[Records contained in a dataset]

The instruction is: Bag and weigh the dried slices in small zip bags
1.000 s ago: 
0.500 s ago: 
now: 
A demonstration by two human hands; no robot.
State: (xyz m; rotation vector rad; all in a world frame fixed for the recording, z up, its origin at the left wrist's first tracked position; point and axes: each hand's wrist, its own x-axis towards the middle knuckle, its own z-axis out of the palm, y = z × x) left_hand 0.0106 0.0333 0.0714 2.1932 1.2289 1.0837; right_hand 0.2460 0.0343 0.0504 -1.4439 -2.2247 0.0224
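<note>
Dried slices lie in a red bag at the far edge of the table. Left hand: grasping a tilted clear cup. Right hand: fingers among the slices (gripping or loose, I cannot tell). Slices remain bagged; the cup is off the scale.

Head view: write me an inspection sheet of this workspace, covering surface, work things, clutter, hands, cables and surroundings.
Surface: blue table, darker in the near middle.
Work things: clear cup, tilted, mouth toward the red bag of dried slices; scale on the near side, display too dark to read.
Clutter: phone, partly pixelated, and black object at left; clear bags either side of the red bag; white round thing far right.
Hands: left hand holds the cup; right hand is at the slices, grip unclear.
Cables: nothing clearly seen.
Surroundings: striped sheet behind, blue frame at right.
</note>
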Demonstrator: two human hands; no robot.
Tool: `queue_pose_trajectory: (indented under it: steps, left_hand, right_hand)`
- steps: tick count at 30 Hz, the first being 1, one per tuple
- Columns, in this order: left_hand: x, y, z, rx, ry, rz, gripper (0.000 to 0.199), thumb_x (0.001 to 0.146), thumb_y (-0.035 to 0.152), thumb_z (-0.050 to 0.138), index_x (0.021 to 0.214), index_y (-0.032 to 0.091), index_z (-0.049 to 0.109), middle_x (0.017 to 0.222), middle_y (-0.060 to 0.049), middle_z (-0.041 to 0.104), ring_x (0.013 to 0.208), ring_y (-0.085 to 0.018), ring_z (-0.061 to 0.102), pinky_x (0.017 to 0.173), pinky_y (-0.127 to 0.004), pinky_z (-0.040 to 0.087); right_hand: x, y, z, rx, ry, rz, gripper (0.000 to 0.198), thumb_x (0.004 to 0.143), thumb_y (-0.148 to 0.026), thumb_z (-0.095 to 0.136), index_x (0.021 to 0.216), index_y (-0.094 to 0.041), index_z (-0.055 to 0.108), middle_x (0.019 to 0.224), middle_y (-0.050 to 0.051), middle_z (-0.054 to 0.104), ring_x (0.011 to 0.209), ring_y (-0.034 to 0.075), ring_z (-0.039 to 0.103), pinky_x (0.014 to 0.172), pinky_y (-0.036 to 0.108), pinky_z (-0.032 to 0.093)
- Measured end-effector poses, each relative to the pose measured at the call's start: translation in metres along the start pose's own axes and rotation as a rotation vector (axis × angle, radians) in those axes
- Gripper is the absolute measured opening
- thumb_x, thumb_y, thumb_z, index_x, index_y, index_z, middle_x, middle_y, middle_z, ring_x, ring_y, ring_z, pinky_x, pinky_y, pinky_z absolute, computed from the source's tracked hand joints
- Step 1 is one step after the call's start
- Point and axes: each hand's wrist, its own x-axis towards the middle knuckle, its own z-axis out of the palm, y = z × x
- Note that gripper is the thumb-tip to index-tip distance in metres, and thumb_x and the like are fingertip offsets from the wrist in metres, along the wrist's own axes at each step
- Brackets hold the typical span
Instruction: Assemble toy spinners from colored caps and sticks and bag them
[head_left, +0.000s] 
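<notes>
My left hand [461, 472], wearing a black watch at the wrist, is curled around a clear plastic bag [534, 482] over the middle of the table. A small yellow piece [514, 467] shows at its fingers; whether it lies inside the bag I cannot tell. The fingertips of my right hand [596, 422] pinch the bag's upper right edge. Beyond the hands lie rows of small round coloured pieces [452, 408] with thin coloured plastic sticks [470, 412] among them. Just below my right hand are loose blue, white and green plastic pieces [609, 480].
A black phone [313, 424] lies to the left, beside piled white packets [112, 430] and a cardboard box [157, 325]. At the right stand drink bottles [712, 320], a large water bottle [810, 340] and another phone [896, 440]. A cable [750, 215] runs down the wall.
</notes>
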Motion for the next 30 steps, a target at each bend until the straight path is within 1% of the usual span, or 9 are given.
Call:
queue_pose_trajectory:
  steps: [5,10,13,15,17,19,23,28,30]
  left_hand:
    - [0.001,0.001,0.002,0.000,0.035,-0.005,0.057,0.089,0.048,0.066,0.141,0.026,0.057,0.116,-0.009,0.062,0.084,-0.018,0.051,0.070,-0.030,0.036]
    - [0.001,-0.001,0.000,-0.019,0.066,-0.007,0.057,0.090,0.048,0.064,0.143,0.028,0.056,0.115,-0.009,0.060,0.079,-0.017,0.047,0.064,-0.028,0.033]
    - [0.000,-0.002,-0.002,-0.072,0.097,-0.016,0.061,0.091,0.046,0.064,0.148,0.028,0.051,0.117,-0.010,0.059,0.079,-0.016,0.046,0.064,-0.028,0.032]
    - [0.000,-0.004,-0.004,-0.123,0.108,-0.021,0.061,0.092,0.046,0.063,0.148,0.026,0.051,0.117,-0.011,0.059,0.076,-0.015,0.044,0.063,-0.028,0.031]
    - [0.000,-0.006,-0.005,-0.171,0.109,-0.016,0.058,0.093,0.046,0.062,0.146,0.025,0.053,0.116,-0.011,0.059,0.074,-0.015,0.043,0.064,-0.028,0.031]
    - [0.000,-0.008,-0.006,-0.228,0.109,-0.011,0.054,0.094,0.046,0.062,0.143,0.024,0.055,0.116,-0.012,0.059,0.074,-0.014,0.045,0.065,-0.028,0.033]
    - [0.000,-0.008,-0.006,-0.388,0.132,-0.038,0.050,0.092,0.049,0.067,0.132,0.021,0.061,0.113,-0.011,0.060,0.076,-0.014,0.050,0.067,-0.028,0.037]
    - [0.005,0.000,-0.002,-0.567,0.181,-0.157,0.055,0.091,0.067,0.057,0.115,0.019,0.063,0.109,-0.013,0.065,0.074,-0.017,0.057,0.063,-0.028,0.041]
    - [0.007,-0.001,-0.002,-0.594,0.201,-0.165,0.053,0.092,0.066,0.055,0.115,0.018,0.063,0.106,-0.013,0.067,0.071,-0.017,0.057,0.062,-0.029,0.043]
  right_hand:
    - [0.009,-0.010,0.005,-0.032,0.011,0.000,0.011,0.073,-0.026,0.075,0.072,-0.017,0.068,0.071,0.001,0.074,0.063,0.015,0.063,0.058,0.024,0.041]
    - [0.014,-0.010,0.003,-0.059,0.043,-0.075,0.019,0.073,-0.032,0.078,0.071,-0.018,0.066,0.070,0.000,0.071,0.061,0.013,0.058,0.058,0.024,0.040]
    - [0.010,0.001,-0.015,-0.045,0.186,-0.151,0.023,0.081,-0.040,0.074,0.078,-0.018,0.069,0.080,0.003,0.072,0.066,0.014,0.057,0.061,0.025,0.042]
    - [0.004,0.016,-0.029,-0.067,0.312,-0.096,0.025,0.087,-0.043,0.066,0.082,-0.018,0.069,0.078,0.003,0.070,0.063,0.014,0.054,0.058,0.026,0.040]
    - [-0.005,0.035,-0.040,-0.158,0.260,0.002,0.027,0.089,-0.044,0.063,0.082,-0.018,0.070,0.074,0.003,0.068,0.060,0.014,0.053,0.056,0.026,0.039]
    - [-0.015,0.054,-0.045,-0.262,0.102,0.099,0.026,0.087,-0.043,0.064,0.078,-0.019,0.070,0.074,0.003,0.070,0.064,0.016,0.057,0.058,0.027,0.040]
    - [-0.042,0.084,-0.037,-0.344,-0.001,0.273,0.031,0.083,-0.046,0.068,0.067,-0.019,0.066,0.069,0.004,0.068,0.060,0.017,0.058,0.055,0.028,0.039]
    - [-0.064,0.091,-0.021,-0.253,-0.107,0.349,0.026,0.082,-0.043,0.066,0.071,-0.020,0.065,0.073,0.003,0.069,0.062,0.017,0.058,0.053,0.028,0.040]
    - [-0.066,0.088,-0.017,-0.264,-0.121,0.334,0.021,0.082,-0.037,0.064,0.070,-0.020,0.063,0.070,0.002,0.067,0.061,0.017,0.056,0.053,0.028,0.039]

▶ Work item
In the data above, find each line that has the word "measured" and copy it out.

▶ Solution for this task
- Measured end-effector poses, each relative to the pose measured at the call's start: translation in metres along the start pose's own axes and rotation as a rotation vector (axis × angle, radians) in those axes
- Gripper is the absolute measured opening

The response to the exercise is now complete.